▸ WHAT TO PRODUCE: Below are the entries; give again exactly the lines from the one mentioning "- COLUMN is" through the one mentioning "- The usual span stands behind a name", inclusive.

▸ RECORDS TO USE:
►

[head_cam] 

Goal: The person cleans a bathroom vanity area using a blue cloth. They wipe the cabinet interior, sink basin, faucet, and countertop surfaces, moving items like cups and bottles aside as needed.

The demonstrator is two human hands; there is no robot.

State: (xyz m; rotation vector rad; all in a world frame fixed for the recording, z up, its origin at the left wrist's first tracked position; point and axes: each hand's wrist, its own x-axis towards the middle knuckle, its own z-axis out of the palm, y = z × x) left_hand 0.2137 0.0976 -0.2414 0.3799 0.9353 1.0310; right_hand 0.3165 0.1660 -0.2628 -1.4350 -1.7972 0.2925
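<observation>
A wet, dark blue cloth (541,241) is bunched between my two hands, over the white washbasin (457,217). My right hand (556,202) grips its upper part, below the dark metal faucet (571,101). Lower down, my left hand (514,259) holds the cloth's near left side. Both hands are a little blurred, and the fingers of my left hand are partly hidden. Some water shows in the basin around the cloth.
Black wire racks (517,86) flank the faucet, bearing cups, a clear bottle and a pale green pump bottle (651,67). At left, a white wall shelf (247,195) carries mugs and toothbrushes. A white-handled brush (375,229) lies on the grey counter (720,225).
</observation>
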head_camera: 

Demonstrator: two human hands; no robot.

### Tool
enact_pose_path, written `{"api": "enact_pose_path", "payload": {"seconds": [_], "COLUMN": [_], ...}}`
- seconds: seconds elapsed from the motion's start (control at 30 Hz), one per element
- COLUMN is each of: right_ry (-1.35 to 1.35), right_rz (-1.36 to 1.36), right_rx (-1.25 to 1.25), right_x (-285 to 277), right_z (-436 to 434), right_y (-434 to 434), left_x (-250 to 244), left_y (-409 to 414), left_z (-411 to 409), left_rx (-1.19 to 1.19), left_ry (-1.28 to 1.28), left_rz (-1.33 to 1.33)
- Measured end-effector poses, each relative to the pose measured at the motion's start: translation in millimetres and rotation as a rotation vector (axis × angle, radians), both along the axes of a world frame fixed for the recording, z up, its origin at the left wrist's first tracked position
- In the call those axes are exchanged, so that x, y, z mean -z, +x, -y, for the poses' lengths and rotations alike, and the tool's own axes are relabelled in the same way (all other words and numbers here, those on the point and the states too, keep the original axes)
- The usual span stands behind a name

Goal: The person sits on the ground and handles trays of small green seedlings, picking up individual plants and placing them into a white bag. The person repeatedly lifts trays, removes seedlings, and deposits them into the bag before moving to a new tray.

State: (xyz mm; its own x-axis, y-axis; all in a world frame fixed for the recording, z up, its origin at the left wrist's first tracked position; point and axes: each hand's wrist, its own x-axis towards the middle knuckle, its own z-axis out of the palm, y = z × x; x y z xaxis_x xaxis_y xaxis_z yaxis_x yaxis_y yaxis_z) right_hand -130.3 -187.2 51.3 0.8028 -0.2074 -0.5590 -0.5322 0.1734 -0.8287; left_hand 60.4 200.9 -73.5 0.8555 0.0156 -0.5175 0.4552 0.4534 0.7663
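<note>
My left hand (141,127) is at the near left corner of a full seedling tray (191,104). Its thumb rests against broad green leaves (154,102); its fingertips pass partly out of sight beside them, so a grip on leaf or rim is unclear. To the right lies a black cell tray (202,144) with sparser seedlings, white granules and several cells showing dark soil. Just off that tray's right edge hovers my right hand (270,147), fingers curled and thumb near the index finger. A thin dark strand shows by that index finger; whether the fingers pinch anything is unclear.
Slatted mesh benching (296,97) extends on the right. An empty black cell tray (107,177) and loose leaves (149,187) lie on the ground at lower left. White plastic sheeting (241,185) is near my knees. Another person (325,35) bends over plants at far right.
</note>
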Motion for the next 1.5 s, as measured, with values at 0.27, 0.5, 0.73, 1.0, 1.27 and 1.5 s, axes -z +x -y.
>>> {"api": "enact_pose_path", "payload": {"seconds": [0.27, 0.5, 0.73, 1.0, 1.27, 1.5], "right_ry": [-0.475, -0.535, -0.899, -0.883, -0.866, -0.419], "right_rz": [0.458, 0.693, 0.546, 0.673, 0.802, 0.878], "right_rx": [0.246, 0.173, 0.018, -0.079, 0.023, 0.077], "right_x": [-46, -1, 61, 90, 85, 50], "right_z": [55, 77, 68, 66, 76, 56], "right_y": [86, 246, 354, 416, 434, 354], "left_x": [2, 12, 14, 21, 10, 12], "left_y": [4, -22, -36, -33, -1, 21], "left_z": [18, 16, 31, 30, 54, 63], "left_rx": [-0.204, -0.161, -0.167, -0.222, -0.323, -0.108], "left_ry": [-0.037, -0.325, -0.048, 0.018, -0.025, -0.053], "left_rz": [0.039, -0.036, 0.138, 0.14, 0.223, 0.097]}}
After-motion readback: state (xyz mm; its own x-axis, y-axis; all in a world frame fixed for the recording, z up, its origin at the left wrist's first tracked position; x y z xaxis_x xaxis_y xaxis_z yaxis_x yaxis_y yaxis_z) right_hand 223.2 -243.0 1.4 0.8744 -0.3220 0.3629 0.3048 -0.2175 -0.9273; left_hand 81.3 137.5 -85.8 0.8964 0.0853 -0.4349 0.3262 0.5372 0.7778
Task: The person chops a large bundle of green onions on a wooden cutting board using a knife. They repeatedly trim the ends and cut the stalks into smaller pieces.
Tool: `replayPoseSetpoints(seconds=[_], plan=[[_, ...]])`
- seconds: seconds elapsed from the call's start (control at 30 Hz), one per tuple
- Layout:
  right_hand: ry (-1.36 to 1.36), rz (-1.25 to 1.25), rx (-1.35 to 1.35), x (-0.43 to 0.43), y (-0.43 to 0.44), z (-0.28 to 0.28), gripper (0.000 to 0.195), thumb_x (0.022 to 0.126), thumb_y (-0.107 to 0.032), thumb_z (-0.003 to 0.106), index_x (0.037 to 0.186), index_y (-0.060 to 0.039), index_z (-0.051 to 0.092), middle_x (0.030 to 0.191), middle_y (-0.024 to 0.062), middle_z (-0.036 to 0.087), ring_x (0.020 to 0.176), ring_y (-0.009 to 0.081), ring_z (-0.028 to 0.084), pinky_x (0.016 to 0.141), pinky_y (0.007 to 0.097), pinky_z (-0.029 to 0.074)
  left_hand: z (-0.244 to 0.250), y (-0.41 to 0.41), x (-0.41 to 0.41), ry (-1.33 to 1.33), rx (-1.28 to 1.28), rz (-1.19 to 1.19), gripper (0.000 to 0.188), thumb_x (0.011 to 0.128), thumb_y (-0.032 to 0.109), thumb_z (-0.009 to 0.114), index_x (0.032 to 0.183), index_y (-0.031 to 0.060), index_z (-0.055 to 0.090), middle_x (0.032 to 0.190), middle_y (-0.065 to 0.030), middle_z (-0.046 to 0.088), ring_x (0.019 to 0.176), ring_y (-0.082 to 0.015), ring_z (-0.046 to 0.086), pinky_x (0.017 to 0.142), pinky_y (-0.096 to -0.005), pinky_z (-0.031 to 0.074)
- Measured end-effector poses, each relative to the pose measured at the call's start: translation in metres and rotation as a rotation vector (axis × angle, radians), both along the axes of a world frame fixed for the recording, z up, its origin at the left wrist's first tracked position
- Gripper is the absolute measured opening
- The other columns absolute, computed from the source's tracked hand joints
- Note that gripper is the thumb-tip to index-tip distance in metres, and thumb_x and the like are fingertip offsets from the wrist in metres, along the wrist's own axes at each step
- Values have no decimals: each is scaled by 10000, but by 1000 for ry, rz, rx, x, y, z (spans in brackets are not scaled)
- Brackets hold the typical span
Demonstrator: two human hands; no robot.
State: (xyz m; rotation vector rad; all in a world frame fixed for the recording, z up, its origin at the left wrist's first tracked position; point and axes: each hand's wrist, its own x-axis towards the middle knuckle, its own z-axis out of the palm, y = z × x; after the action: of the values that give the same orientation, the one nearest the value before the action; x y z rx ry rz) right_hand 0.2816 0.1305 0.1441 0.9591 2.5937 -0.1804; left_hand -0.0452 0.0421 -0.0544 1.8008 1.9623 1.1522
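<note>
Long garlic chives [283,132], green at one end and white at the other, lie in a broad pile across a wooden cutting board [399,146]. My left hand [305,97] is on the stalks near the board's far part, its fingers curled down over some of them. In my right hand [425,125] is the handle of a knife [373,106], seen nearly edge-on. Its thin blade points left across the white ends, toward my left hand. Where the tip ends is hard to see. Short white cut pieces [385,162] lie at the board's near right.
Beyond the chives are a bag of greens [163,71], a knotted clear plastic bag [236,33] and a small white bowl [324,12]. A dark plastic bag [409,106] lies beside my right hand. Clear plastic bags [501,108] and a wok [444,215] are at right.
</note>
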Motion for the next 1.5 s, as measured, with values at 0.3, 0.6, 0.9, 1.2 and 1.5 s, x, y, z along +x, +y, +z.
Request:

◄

▸ PROBLEM SOLUTION:
- COLUMN is each of: right_ry (-1.35 to 1.35), right_rz (-1.36 to 1.36), right_rx (-1.25 to 1.25), right_x (-285 to 277), right_z (-436 to 434), right_y (-434 to 434), left_x (-250 to 244), left_y (-409 to 414), left_z (-411 to 409), left_rx (-1.19 to 1.19), left_ry (-1.28 to 1.28), left_rz (-1.33 to 1.33)
- Measured end-effector poses, each relative to the pose measured at the motion's start: translation in millimetres and rotation as a rotation vector (axis × angle, radians), both along the axes of a world frame fixed for the recording, z up, its origin at the left wrist's first tracked position
- In the call those axes are exchanged, so that x, y, z mean -z, +x, -y, for the poses' lengths and rotations alike, and the tool's own axes are relabelled in the same way (all other words and numbers here, those on the point and the states too, keep the original axes)
- The usual span stands behind a name

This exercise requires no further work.